Dive Brief:
- The UN-backed Net Zero Asset Owner Alliance said it now has 86 companies with over $9.5 trillion assets under management, according to its third annual progress report released last week. Twelve additional members joined the climate alliance between August 2022-2023.
- Sixty-nine of the group’s members have set intermediate climate targets to reach net-zero emissions by 2050, up from 44 members who did so last year. The targets align with the Intergovernmental Panel on Climate Change’s scenarios for no or little overshoot of 1.5°C global temperature rise.
- The group's growing membership comes as international regulators are increasingly requiring companies to disclose their greenhouse gas emissions and climate-mitigation targets. The report also calls for policymakers going to the upcoming COP28 climate change conference to scale up net zero transition-planning.
Dive Insight:
All members of the alliance commit to transitioning their investment portfolios to reach net-zero greenhouse gas emissions by 2050, establishing intermediate carbon reduction targets every five years and reporting on progress annually.

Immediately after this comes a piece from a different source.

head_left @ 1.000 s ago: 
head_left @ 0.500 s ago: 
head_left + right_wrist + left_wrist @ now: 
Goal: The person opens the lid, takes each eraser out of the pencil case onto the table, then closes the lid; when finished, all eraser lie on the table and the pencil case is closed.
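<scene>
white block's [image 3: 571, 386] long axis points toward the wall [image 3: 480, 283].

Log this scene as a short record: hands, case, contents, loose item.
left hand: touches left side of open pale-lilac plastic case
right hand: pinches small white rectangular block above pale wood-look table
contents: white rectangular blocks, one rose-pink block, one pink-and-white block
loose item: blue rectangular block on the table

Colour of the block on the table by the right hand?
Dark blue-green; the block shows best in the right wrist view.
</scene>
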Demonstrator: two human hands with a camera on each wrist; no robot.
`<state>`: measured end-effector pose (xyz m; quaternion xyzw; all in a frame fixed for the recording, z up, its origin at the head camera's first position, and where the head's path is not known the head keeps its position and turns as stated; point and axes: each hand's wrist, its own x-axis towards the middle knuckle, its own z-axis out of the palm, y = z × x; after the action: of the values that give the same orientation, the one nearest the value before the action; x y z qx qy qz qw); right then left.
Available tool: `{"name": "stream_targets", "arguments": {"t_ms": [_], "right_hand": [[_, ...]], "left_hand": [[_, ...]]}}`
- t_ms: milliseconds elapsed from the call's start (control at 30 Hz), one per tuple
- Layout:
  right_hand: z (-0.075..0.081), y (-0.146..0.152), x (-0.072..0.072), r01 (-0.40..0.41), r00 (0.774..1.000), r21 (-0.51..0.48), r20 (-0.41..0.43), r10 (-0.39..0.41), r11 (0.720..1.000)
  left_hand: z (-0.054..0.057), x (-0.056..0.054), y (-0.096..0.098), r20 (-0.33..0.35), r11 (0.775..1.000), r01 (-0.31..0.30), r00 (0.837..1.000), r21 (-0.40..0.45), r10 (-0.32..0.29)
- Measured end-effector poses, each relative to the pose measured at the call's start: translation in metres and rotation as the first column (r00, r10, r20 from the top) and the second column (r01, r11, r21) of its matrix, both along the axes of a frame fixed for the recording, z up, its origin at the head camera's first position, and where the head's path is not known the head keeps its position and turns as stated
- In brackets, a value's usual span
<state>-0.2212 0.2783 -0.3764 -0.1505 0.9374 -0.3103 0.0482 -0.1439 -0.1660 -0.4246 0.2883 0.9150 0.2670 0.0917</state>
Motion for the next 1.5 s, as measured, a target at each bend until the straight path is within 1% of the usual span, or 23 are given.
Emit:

The coalition said such target setting is having a measurable effect on financed greenhouse gas emissions.
The report said despite the coalition’s growth, the membership’s absolute combined financed emissions fell from the equivalent of 221.2 million tons of carbon dioxide in 2021 to the equivalent of 213.4 million tons CO2 in 2022.

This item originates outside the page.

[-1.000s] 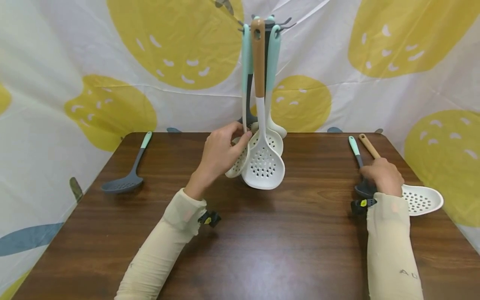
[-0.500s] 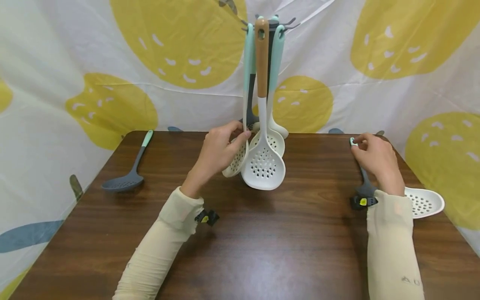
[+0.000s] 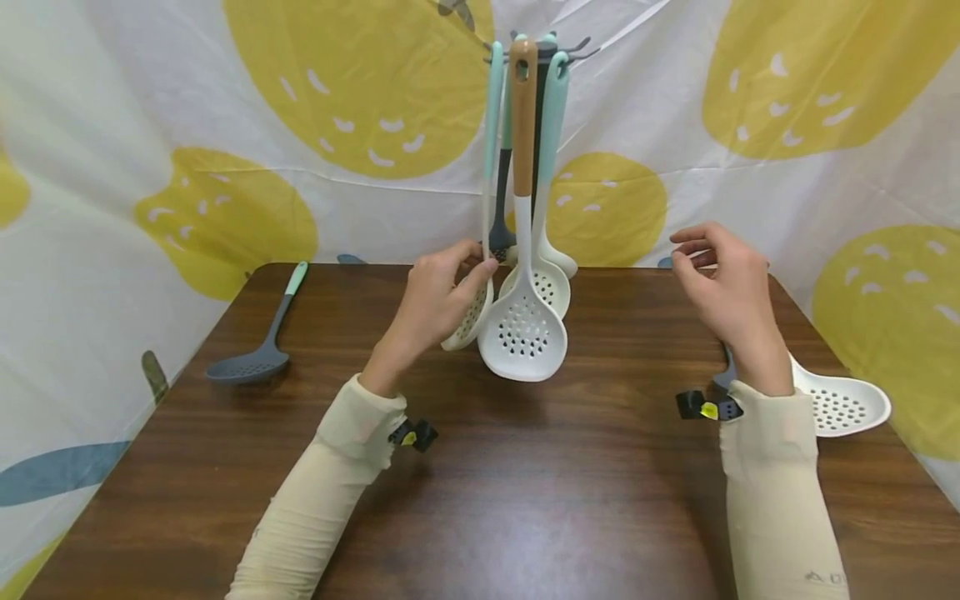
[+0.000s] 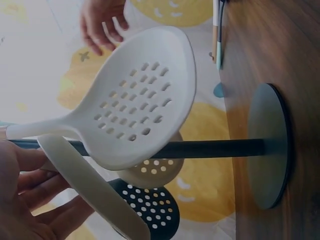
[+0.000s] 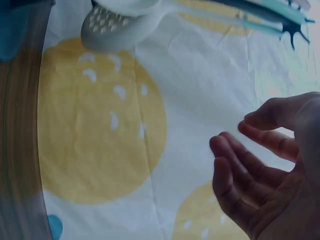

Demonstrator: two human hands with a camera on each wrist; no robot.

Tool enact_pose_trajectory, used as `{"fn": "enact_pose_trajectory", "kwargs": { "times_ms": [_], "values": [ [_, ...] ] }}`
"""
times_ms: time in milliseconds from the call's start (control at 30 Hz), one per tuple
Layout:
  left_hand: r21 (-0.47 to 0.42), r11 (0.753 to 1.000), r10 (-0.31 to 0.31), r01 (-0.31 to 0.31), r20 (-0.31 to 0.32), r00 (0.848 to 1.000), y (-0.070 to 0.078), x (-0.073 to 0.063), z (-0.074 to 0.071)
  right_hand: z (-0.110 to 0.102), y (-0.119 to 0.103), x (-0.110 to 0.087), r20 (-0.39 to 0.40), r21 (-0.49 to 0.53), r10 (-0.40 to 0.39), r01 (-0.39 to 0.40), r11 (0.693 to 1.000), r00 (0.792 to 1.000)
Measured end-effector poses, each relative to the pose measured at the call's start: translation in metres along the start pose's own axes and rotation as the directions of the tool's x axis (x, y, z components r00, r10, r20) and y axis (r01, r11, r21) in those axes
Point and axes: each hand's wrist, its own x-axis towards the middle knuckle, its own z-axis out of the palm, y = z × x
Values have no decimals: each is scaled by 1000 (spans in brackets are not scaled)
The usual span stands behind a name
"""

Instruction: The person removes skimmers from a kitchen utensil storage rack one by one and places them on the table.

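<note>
My left hand [image 3: 431,296] pinches a cream slotted skimmer [image 3: 491,125] with a mint handle low on its neck. That skimmer hangs nearly upright at the left of the rack, its handle top right by the rack's hooks [image 3: 577,52]. In the left wrist view the skimmer's bowl [image 4: 95,187] appears edge-on beside the fingers. A white skimmer [image 3: 522,342] with a wooden handle hangs in front, overlapping other hanging utensils. My right hand [image 3: 731,287] is raised above the right side of the table, fingers loosely bent and holding nothing, as the right wrist view also shows.
At the table's right lie a white slotted skimmer [image 3: 847,407] and a dark utensil [image 3: 725,375], both partly behind the right hand and arm. A grey slotted skimmer [image 3: 251,367] lies at the left. The rack has a round base [image 4: 270,150]. A patterned cloth [image 3: 390,217] hangs behind.
My right hand has let go of the mint-tipped dark utensil and risen slightly leftward. The left hand still pinches the cream skimmer, whose handle top has shifted slightly up and left.
</note>
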Motion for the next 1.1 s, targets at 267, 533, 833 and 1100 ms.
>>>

“Alliance members are making solid progress towards achieving their 2025 emissions targets, showing that, step-by-step, the crucial long-term transition to achieve 1.5°C can be implemented,” alliance chair Günther Thallinger said in a release. “As we head towards at least 2.4°C warming with current climate pledges, we are at a pivotal moment to strengthen efforts for system-wide transformation.”
The alliance has members set targets for engagement and climate solutions financing, as well as both sub-portfolio and sector-specific targets. Members must set targets in three of the four categories. Sub-portfolio targets cover any asset classes that have “credible methodologies and sufficient data coverage exist as of the date of the target’s publication,” and will become portfolio targets once full coverage becomes available. Currently, those asset classes are corporate debt, listed equity and directly held real estate.

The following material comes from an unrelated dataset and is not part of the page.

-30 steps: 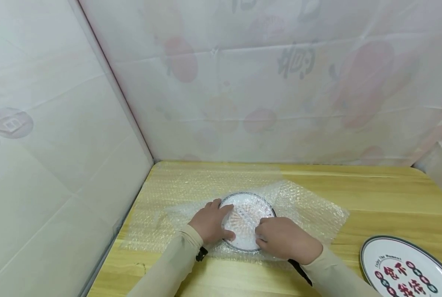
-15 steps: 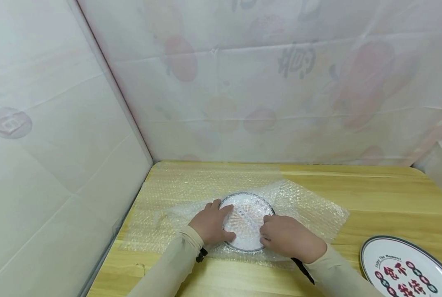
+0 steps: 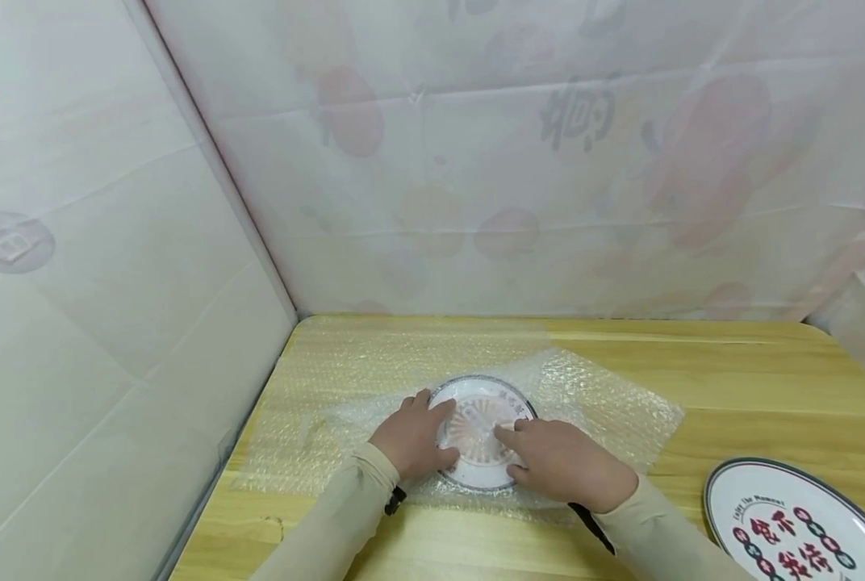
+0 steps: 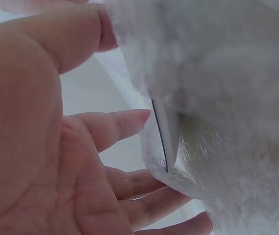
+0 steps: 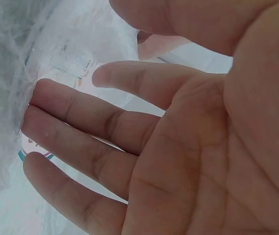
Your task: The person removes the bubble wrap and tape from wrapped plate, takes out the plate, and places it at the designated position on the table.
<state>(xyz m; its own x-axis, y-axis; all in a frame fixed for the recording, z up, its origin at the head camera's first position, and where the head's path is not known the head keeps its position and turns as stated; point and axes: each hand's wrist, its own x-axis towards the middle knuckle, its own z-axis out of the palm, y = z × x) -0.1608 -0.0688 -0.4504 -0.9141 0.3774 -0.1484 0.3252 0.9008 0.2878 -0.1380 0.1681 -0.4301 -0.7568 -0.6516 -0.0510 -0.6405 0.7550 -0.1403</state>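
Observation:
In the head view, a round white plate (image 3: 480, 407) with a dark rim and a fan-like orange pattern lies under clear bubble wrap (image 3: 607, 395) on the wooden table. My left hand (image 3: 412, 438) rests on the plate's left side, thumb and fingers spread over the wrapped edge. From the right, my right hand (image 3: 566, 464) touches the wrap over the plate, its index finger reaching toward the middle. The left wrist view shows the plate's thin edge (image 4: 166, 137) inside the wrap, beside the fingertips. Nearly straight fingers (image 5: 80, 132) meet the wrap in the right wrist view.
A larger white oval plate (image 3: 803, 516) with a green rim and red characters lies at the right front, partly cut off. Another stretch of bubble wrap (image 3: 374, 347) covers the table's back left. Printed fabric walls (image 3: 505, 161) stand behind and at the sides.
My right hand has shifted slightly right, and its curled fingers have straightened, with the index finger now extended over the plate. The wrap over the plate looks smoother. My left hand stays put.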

Last year was the first time 100% of the alliance's members who were required to report — 69 of the 86 — set engagement targets. The 17 other members will be required to disclose targets during the next reporting cycle. Sixty-seven members now have sub-portfolio targets,up from 41 in 2022. The coalition’s target-setting protocols call for sub-portfolio goals to target an average of 22%-32% carbon dioxide emissions reduction by 2025 and 40%-60% by 2030.
Sixty-eight of the 69 companies with intermediate targets set have disclosed climate solutions financing goals and more than $380.6 billion has been invested in climate solutions. The report said much of the investments have gone toward the buildings and energy sectors, representing 84% of investments that can be allocated to a particular sector.
The group's membership breakdown includes 75% insurance or reinsurance companies, 17% pension and retirement funds, 8% sovereign wealth or government controlled funds and 0.1% endowments or philanthropic ventures.
While there is high participation in target-setting on engagement, sub-portfolios and climate solutions financing, sector target setting lags significantly behind: Only nine companies have set sector targets.
The group said asset managers and investors are looking for policymakers to create a policy environment that enables climate action and urges attendees of the UN’s international climate change conference in the United Arab Emirates to scale up its push toward net-zero.
The report asks COP28 attendees to accelerate implementation of long-term domestic policies; scale up the reforms of finance and investment frameworks, as well as multilateral financial architectures; and implement policies that integrate net-zero transition planning across governments.
“Effective climate action should be enabled by strong political commitments that are backed up by clear action plans across multilevel policy domains,” the report says. “Such action should also be developed through inclusive governance processes to ensure transparency and accountability.